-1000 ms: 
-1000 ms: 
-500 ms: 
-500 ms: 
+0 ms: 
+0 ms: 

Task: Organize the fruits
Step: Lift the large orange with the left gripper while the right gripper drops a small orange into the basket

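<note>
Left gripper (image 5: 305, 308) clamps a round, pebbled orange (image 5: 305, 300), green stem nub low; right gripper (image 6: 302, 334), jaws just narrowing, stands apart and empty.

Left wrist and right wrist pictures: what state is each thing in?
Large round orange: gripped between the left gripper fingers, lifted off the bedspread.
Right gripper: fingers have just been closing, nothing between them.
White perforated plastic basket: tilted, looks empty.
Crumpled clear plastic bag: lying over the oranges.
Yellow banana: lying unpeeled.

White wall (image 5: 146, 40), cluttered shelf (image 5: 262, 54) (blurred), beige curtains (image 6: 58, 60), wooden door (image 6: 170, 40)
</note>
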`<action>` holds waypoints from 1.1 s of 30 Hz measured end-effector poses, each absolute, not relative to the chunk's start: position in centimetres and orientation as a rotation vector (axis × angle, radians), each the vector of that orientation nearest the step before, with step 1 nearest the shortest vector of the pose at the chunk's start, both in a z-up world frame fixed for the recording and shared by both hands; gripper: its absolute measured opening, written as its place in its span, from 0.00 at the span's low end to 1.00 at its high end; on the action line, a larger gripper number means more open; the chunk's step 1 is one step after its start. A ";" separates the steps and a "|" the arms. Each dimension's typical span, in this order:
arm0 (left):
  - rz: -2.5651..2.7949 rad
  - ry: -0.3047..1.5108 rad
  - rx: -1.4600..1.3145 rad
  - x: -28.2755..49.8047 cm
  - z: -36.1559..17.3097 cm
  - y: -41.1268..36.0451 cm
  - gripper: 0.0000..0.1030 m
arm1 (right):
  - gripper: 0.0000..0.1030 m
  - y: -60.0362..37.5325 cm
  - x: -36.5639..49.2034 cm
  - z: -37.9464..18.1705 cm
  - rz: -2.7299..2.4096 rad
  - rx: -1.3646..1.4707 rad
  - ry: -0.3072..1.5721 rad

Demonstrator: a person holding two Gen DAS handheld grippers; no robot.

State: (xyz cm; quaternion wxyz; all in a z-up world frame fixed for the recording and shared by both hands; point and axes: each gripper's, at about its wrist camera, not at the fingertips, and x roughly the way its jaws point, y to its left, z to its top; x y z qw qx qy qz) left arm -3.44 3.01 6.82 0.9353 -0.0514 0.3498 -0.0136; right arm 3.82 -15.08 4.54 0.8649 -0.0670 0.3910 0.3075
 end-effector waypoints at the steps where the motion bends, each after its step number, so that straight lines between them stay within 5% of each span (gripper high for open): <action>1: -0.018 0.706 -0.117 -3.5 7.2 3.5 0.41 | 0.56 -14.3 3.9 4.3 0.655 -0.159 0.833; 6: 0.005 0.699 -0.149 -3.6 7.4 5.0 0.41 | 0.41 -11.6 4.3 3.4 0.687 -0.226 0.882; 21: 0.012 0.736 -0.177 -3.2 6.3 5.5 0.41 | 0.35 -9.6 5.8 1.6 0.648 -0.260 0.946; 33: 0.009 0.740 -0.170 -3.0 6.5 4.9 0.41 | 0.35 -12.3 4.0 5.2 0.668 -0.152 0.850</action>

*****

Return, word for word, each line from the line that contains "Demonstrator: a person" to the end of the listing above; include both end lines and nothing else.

Demonstrator: a person holding two Gen DAS handheld grippers; no robot.

State: (xyz cm; quaternion wxyz; all in a z-up world frame fixed for the recording and shared by both hands; point and axes: each gripper's, at about its wrist camera, not at the fingertips, and x roughly the way its jaws point, y to its left, z to its top; x y z qw qx qy qz) left arm -3.44 3.01 6.82 0.9353 -0.0514 0.3498 -0.0136; right arm 3.82 -15.08 4.54 0.8649 -0.0670 0.3910 0.3075
 end-effector waypoints at the steps where the motion bends, each after its step number, so that straight lines between them stay within 5% of each span (gripper high for open): <action>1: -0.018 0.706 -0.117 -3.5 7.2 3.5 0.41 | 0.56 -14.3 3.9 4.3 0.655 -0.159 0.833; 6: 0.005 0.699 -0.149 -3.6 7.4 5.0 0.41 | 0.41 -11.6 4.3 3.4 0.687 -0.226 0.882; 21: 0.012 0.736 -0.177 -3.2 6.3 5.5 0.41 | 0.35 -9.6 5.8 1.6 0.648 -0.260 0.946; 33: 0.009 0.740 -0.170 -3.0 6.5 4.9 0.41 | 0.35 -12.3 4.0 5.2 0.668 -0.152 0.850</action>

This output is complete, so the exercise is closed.